Introduction to ANOVA

  • ANOVA is a statistical method used to compare means across three or more groups.
  • Helps determine if differences in group means are statistically significant.
  • Common applications: manufacturing, medicine, marketing.

Types of ANOVA 1. One-Way ANOVA: Compares means across one factor. 2. Two-Way ANOVA: Compares means across two factors. 3. Repeated Measures ANOVA: Measures the same subjects at different times.

Example: Comparing Production Lines

  • Objective: Compare defect rates across three production lines.
  • Groups: Line A, Line B, Line C
  • Hypotheses:
    • Null (H0): All production lines have the same average defect rate.
    • Alternative (H1): At least one production line has a different average defect rate.

Plotting Data with ggplot2

# Boxplot for defects
ggplot(data, aes(x=line, y=defects)) + 
  geom_boxplot(fill="blue") +
  labs(title="Defect Rates by Production Line", 
       x="Production Line", y="Defect Rate")

Calculating the F-statistic

The F-statistic measures the ratio of variance between groups to the variance within groups:

\[ F = \frac{\text{MS}_{\text{between}}}{\text{MS}_{\text{within}}} \]
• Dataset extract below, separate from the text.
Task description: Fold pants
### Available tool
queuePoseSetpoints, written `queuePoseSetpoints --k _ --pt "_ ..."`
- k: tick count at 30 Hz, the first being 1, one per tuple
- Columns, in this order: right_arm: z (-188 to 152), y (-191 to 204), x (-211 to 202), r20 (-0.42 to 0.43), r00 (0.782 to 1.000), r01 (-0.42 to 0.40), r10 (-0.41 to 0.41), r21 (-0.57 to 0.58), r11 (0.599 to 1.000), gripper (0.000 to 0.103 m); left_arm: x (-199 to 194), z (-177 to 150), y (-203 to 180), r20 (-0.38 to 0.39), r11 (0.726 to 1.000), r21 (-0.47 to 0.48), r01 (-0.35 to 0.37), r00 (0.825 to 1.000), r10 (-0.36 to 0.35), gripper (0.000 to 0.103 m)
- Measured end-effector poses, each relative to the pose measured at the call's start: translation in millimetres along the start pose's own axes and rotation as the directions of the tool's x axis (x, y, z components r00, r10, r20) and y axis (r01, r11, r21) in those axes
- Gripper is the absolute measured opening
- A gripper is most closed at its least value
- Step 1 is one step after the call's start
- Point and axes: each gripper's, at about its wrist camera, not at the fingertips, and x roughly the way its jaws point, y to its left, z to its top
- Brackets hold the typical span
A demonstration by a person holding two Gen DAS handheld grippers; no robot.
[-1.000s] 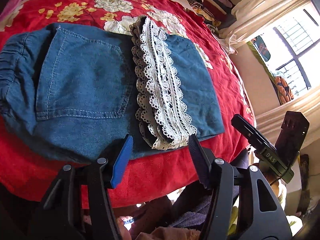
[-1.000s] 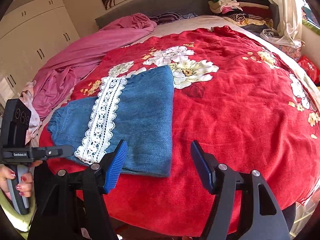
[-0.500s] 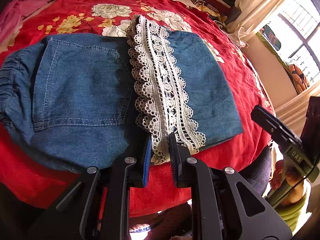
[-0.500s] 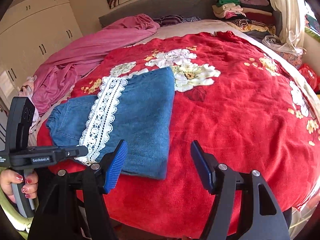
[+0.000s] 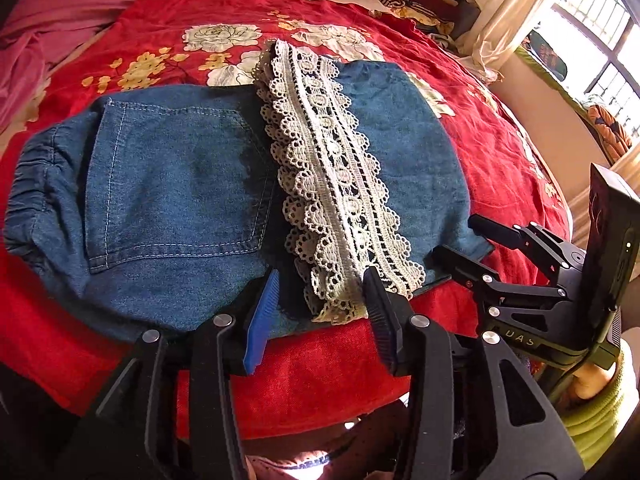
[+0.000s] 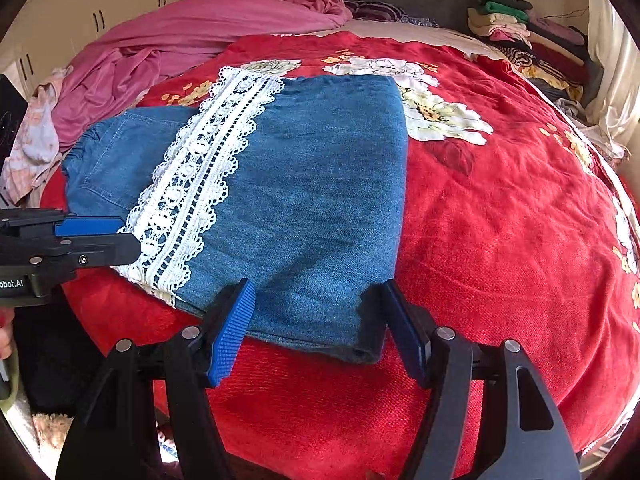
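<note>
Folded blue denim pants (image 5: 172, 200) with white lace trim (image 5: 340, 200) at bed's near edge, on red floral blanket (image 6: 500, 220). Left gripper (image 5: 320, 312) jaws just reopened, straddling lace end; right gripper (image 6: 320, 328) jaws released, straddling denim corner.

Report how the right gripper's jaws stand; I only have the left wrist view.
Observer: The right gripper's jaws stand open, one on each side of the near corner of the pants, pressing nothing.
Operator: Name what lies past the waistband end.
Observer: A pale patterned cloth lies there next to the pink sheet, apart from the pants.
</note>
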Motion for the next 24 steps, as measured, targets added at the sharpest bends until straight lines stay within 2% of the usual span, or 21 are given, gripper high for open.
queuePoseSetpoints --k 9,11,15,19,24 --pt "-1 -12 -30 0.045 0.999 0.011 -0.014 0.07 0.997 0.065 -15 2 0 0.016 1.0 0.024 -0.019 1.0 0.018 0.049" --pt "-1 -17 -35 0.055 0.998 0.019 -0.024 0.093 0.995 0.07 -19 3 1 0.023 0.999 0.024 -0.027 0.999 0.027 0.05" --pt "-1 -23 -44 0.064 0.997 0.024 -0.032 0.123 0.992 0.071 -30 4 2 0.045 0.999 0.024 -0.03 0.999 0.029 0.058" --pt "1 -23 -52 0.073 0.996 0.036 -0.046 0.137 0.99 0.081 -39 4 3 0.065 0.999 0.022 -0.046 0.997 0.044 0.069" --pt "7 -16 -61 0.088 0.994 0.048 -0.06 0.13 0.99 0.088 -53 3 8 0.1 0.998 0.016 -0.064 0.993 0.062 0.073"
Where: - \(\text{MS}_{\text{between}}\) is the mean square between the groups - \(\text{MS}_{\text{within}}\) is the mean square within the groups

Degrees of Freedom and P-value

  • Degrees of Freedom:
    • Between groups: \(df_{\text{between}} = k - 1\)
    • Within groups: \(df_{\text{within}} = N - k\)
  • P-value: If the p-value is less than 0.05, the null hypothesis is rejected, indicating a significant difference between group means.